Financement des garderies contesté - Les éducatrices en milieu familial emboîtent le pas aux garderies privées

Après les garderies privées, c'est maintenant au tour des éducatrices en milieu familial de fulminer contre le gouvernement.

Ces dernières déplorent que leur enveloppe budgétaire n'ait pas été indexée au coût de la vie, contrairement aux années antérieures, ce qui représente un manque à gagner d'environ 50 cents par jour et par enfant. C'est parce que le gouvernement attend de conclure les négociations avec les syndicats avant de leur octroyer l'indexation attendue.

«C'est la goutte d'eau qui fait déborder le vase. On nous a empêchées de nous syndiquer, mais on nous dit d'attendre que les syndiqués obtiennent leur augmentation pour avoir notre dû, cela ne marche plus. C'est inacceptable. On nous niaise», s'exclame la directrice générale de l'Association des éducatrices en milieu familial (AEMF), Nathalie D'Amours, dont les membres gagnent en moyenne 15 000 $ par année. Elle souligne que les éducatrices en milieu familial ne reçoivent du gouvernement que 17 $ par jour pour les frais de garde et 7 $ des parents, n'ayant pas droit à des subventions pour leurs frais généraux.

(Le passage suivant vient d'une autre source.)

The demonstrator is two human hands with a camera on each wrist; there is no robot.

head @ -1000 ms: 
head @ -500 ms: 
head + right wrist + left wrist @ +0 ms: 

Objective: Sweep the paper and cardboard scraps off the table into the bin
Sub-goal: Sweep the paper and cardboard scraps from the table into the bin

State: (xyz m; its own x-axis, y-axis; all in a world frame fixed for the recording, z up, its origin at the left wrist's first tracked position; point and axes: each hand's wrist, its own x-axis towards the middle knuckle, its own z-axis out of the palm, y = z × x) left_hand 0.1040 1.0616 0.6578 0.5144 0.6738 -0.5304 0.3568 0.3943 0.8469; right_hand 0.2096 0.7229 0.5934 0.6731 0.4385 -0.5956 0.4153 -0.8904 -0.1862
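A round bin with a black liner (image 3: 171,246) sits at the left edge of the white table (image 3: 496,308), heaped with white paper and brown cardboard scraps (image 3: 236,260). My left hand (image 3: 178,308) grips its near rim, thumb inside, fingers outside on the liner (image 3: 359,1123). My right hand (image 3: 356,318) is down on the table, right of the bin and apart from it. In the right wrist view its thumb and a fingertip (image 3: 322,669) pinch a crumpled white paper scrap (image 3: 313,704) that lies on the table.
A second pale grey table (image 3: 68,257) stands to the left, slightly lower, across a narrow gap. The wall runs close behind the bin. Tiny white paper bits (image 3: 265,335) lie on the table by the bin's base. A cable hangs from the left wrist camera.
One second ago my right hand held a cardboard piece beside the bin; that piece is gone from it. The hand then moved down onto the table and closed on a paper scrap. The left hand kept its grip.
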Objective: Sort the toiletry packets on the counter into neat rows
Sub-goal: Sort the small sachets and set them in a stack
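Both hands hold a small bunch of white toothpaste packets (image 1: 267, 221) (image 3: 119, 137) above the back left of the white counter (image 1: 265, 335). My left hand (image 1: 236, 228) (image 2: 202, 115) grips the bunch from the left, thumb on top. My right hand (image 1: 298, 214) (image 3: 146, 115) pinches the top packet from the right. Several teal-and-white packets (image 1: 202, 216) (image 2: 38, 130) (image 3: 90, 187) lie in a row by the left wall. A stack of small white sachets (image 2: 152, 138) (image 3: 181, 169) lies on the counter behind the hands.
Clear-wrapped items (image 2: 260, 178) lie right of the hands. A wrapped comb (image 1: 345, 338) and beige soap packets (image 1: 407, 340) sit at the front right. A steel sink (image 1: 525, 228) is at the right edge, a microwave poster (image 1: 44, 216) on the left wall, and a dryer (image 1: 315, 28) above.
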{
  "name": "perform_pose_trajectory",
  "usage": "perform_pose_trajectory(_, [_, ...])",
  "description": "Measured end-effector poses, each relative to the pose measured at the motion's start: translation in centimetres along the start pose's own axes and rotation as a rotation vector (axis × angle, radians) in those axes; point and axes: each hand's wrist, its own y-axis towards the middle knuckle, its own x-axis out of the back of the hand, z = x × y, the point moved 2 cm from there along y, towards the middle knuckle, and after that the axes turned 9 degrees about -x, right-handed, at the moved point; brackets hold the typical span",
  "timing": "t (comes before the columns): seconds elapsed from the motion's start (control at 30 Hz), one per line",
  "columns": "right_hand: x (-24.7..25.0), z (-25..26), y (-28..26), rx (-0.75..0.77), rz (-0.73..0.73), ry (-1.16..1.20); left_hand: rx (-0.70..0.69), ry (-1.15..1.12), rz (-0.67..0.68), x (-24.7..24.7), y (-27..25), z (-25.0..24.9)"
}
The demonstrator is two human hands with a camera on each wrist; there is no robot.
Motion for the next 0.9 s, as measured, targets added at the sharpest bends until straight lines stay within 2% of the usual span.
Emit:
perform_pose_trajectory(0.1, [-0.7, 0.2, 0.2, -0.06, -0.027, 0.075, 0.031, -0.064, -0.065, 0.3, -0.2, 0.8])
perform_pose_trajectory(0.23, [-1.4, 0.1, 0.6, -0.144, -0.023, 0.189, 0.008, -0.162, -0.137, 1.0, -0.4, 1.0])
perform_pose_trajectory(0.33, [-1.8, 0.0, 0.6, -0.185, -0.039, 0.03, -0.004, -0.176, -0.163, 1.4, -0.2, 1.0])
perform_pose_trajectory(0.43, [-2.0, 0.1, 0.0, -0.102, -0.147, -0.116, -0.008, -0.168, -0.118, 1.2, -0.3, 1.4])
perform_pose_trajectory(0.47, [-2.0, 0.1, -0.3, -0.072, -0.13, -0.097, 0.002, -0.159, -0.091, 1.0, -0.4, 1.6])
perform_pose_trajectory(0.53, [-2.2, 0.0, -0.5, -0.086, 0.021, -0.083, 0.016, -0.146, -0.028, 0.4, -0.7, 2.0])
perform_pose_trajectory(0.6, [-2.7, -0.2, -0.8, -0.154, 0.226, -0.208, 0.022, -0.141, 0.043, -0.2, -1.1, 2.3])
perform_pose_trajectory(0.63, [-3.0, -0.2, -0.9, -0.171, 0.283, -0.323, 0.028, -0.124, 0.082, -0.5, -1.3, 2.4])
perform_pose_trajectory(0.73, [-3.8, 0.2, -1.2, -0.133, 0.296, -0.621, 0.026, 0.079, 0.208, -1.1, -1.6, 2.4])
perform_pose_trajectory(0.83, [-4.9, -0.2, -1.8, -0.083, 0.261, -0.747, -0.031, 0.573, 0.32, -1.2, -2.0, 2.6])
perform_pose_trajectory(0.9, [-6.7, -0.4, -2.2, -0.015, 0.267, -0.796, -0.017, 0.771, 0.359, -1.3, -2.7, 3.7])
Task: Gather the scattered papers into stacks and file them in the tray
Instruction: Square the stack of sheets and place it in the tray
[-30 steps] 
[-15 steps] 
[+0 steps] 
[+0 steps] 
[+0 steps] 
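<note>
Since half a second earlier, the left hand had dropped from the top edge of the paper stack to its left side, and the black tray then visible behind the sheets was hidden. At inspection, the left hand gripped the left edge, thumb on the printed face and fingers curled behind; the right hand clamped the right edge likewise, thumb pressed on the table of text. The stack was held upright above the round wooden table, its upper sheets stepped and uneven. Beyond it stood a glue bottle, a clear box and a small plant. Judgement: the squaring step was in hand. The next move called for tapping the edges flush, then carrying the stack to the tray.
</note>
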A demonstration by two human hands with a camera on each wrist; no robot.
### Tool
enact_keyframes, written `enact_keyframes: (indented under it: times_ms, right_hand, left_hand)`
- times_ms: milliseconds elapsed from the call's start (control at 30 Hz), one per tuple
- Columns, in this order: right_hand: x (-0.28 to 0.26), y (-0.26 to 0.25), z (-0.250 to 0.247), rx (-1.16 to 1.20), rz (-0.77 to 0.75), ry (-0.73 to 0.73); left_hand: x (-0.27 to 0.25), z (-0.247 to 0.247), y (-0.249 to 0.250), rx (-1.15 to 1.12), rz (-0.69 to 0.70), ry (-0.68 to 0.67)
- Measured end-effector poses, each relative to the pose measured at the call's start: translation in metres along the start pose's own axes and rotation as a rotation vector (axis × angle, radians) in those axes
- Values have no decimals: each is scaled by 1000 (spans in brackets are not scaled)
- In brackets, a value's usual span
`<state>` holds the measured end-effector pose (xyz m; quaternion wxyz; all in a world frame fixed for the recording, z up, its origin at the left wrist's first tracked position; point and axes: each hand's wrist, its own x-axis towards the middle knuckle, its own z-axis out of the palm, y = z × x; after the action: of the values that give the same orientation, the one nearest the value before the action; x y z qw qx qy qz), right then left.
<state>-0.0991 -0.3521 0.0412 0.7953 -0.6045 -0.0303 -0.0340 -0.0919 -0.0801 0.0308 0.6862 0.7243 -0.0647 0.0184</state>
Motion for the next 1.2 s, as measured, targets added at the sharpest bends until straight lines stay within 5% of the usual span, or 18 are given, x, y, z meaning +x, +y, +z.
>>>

Son association, qui représente le quart des 12 000 responsables de services de garde (RSG) en milieu familial, avait appuyé la loi 8 adoptée en décembre dernier, qui leur a accordé le statut de travailleuse autonome, ce qui équivalait à leur retirer le droit à la syndicalisation. «Que ce soit la rémunération en tant qu'honoraires pour les contractuelles ou en salaire pour les salariées, tout cela ne fait pas partie de ces règles budgétaires, parce que l'enveloppe globale n'a pas été finalisée, compte tenu de la négociation [avec les syndicats représentant les éducatrices des centres de la petite enfance]», explique la ministre déléguée à la Famille et à l'Enfance, Carole Théberge.

«C'est la preuve que la loi 8 dépouille les gens de la capacité de négocier», affirme pour sa part la présidente de la Fédération des intervenantes en petite enfance (FIPEQ-CSQ), Sylvie Tonnelier.

Flouées

Les RSG se sentent flouées, ayant l'impression que le gouvernement n'est pas prêt à négocier des améliorations de leurs conditions d'exercice, contrairement à ce qu'il a laissé entendre lors de l'adoption de la loi 8. «Quand on a abordé la question au comité de suivi avec le sous-ministre, Pierre Lamarche a eu le culot de dire: "Si vous prenez une orientation intransigeante, il sera difficile pour moi de parler pour vous auprès de la ministre"», a relaté Mme D'Amours. L'association des garderies privées avait rapporté des propos similaires la semaine dernière. «Je n'étais pas là, je ne peux pas vous dire si cela s'est fait», a répondu la ministre, qui n'endosse pas une telle attitude.

L'AEMF dénonce le contrôle tatillon exercé par certains CPE sur les services de garde en milieu familial, pour lequel ils reçoivent 41 millions par année. «C'est comme s'il y avait 963 lois et règlements différents. Il y a des abus de contrôle. [...] À 4000 $ la visite, cela fait beaucoup d'argent», fait valoir Mme D'Amours, qui suggère une formule d'encadrement sur une base régionale qui ramènerait cette somme à 10 millions. «On a l'impression de s'être fait mener en bateau. On a osé croire que le gouvernement serait assez mature pour reconnaître le phénomène du travail autonome. On vit une grande désillusion», ajoute Mme D'Amours.

La ministre souligne que le gouvernement a déjà adopté un règlement permettant aux RSG de se faire remplacer en cas d'absence. «On voudrait toujours aller plus vite. Mais quand on touche à des lois et des règlements, il y a des calendriers qu'il faut respecter», affirme Carole Théberge, invitant l'association à continuer de siéger aux comités de travail.

L'AEMF reproche également au gouvernement de ne pas financer ses activités au même titre que les associations de CPE. «On nous dit: "On veut bien négocier avec vous, si vous le faites bénévolement"», dénonce Mme D'Amours. La ministre rétorque que la question fait toujours l'objet de discussions.

Mme Théberge ne prend par ailleurs pas très au sérieux les menaces de certaines garderies privées de se retirer du programme de places à 7 $, plusieurs dizaines d'entre elles ayant postulé pour développer les 12 000 nouvelles places. «Ce serait priver les familles d'un service adapté, en ce sens qu'il n'oblige pas les parents à avoir une grande liquidité», soulignant que les dispositions adoptées récemment s'appliquaient à l'ensemble des familles et pas seulement à celles qui n'ont pas recours aux places à 7 $.